Dare to Compare
Not often does a two year starter on the Hawkeye defense return with two more years of eligibility, but redshirt junior Djimon Colbert brings 23 career starts to his weakside linebacker position. Colbert, 6’1” 235 pounds, came to Iowa as a defensive back prospect before switching to linebacker following his redshirt season. Can he have the same breakout junior season that another former defensive back turned weakside linebacker, Anthony Hitchens, had in 2012?
Colbert and Hitchens have nearly identical size measurements, but Hitchens did not have a career start to his name prior to his junior season. He then went on to be a two-time All-Big Ten selection before being drafted in the fourth round of the NFL Draft by the Dallas Cowboys. I’m not ready to predict a Hitchens level career, but I do think Colbert’s statistical production will increase substantially. While Hitchens was able to adjust to the positional change during practice, it was trial-by-fire for Colbert.
While it was not the best game of Colbert’s season, we will be looking at a few plays from the 2019 game against Penn State. With access to the SkyCam video, we can get a better look at Colbert’s play compared to the traditional tv camera angle.
With more and more teams utilizing spread formations and concepts, a player like Colbert is important with his ability to play inside or outside of the box.
One area Colbert is able to shine is utilizing his quickness in the box to avoid blockers and attack upfield.
Penn State brings a tight formation and Colbert is aligned directly behind the defensive tackle and between the A and B gaps. He and middle linebacker Kristian Welch are running an inside cross blitz attacking the A gap. Penn State’s right tackle is pulling back inside toward the gap Colbert is attacking. Colbert is able to easily avoid the lineman, stack the running back who is acting as a lead blocker, and blow the play up five yards in the backfield.
Colbert is the only linebacker inside of the tackles to start the play. As the left guard pulls to the right, the right tackle is crashing inside toward Colbert. He doesn’t look like he tries to block Colbert, but regardless, Colbert is able to quickly jumps around him and fill the lane created for the running back. He’s able to finish the play by quickly wrapping the legs of the running back to limit the gain
On the next two plays, Colbert shows off not only his speed, but his play strength as well. He’s able to sprint outside, take on the blocking tight end, and hold his position to contain the outside run. His job here is not necessarily to make the tackle, but to occupy a blocker and string out the runner while unblocked pursuit can arrive.
The advantage of having a former defensive back playing linebacker is their speed and experience in coverage. Colbert wasn’t asked to fully defend in space, but his overall speed and natural coverage instincts allow Iowa to disguise a blitz and recover to the offense’s number one weapon.

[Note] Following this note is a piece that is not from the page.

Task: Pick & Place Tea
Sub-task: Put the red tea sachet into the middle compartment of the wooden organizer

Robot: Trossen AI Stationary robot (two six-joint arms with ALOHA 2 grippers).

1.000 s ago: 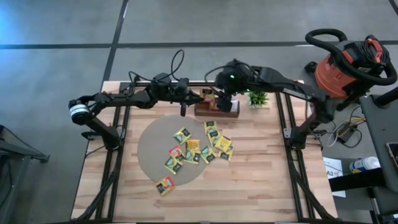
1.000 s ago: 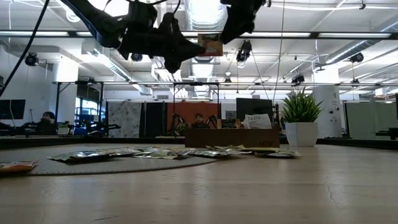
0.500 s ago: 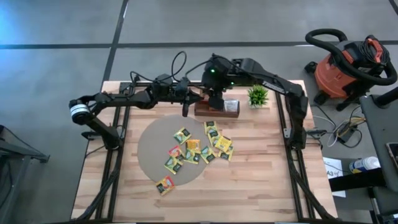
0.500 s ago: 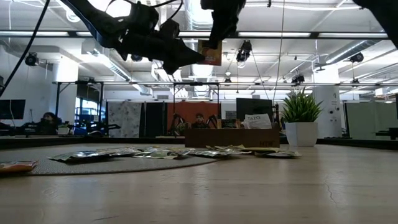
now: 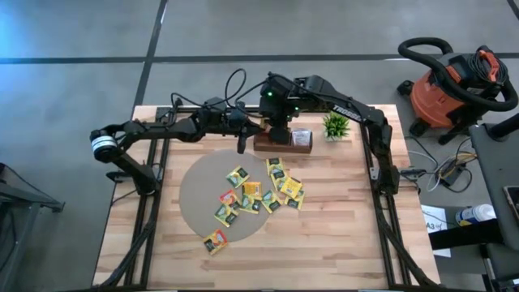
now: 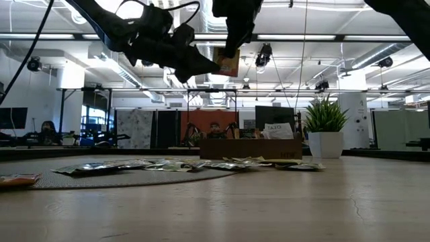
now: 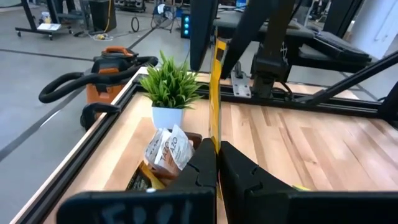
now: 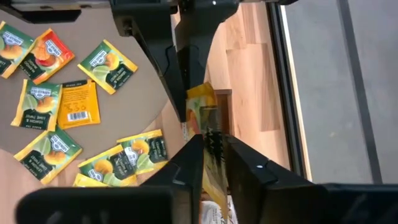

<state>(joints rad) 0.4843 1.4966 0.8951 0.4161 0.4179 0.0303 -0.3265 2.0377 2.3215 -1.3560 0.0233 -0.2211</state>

Prior to the snap, Colbert and Welch are showing a Double A Gap Blitz look. At the snap, both linebackers retreat as Colbert immediately takes off to cover the slot receiver. He’s not able to get to KJ Hamler, who was one of the fastest players in the league, but he was able to get underneath the route enough to force the quarterback off the target and into a sack.
There are areas I’d like to see Colbert improve during the 2020 season. During the Penn State game, Iowa used Colbert on blitzes several times. While his job may not always be to full-on attack the quarterback, he does need to improve post contact initiation. On the next two clips, once he makes contact with the right guard, he is out of the play. If he can better absorb and recover from that contact, he will find himself disrupting the offense at a much higher level.
Colbert will likely not reach the 120+ tackles that Hitchens was able to record during his junior season. If he is able to increase from his low-60s to the mid-80s, I think you will see his intuition start to catch up to his natural abilities.